• [What this task involves]: Would you repeat exactly the part of the listing below that runs from the line containing "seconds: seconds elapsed" down to the line containing "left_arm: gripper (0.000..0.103", inclusive, and nothing else?

########################################

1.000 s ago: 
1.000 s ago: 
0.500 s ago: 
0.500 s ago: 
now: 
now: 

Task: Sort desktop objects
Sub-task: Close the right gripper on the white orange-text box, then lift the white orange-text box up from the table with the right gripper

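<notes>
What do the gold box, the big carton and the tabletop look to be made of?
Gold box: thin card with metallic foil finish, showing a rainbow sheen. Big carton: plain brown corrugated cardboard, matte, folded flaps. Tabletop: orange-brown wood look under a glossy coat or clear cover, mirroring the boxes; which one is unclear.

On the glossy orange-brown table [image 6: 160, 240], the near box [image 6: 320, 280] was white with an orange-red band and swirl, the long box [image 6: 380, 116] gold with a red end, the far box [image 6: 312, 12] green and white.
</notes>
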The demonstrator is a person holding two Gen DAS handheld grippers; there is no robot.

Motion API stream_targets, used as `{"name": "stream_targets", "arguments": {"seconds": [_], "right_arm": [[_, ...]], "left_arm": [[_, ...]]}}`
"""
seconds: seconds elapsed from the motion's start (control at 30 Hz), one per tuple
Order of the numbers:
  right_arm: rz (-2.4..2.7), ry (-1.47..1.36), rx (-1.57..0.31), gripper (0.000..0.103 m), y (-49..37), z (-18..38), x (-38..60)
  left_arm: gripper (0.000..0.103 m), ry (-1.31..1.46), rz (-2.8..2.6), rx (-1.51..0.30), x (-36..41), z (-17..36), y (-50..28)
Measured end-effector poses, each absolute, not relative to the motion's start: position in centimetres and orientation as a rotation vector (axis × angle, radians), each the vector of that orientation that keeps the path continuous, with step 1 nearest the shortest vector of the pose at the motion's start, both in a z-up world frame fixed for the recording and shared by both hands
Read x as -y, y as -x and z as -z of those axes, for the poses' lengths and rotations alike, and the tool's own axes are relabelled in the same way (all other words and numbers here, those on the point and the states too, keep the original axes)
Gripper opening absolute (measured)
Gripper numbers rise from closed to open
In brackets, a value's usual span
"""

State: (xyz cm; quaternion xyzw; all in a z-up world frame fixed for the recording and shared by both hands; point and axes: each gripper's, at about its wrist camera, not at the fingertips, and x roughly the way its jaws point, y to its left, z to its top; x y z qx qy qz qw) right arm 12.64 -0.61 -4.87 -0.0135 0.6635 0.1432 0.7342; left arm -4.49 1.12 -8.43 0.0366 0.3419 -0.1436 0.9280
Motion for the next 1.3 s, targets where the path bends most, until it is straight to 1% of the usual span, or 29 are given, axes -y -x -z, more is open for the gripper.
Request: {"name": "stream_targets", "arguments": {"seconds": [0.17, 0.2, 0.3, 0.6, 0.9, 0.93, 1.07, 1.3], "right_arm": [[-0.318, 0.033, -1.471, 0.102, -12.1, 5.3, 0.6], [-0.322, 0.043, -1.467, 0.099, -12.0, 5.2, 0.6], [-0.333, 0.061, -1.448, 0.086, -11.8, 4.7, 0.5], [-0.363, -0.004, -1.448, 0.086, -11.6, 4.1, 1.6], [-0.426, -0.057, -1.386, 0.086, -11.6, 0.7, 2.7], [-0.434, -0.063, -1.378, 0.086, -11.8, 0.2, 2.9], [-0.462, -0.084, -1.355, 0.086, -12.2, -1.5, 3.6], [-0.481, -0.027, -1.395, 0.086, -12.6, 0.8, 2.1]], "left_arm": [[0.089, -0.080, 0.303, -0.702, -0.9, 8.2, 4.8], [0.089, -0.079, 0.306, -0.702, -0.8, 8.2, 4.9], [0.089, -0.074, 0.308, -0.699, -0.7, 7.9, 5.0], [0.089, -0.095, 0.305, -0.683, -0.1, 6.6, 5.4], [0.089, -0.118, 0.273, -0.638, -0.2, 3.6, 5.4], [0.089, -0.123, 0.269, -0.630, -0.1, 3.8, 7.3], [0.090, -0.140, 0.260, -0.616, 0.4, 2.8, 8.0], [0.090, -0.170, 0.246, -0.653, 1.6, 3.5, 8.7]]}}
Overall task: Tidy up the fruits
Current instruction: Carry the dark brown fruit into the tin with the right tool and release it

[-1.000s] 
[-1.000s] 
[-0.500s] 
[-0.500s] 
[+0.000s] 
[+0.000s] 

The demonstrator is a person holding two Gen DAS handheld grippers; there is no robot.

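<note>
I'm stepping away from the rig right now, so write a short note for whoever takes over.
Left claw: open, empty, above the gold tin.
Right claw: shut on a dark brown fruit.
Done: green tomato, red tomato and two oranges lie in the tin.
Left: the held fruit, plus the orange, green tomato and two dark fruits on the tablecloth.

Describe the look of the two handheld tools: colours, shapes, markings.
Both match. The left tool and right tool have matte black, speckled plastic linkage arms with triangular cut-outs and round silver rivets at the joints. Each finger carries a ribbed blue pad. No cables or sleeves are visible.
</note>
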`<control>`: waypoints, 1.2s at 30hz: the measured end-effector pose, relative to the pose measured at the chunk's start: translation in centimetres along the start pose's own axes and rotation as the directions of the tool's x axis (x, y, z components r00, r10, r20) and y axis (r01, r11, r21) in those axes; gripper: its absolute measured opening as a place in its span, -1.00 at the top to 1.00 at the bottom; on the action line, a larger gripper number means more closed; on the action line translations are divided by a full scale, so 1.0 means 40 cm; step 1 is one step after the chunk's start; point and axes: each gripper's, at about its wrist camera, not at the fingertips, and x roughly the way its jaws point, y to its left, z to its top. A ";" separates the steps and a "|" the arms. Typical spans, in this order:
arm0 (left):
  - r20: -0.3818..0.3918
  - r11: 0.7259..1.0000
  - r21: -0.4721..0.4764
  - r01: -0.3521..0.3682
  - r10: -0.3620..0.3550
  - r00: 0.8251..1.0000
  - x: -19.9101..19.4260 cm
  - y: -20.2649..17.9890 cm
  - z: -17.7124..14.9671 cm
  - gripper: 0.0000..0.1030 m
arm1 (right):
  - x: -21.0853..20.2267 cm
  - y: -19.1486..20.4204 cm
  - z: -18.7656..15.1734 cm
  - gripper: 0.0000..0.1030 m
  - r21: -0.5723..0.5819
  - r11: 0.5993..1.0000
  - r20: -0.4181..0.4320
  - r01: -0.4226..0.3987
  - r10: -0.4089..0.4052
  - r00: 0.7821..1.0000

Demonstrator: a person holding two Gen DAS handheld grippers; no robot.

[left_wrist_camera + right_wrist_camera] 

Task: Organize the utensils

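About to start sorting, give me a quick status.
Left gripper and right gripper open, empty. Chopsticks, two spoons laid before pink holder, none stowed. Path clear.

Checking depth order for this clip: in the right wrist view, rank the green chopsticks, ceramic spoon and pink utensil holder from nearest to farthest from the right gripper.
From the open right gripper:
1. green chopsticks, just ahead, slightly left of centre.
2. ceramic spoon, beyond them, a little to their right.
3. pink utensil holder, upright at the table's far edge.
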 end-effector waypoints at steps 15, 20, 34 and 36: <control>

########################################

• [Result]:
seconds: seconds elapsed from the motion's start (control at 30 Hz), one per tuple
Order of the numbers:
  right_arm: rz (-2.4..2.7), ry (-1.47..1.36), rx (-1.57..0.31), gripper (0.000..0.103 m), y (-49..37), z (-18..38), x (-38..60)
  left_arm: gripper (0.000..0.103 m), ry (-1.31..1.46), rz (-2.8..2.6), rx (-1.51..0.30), x (-36..41), z (-17..36), y (-50..28)

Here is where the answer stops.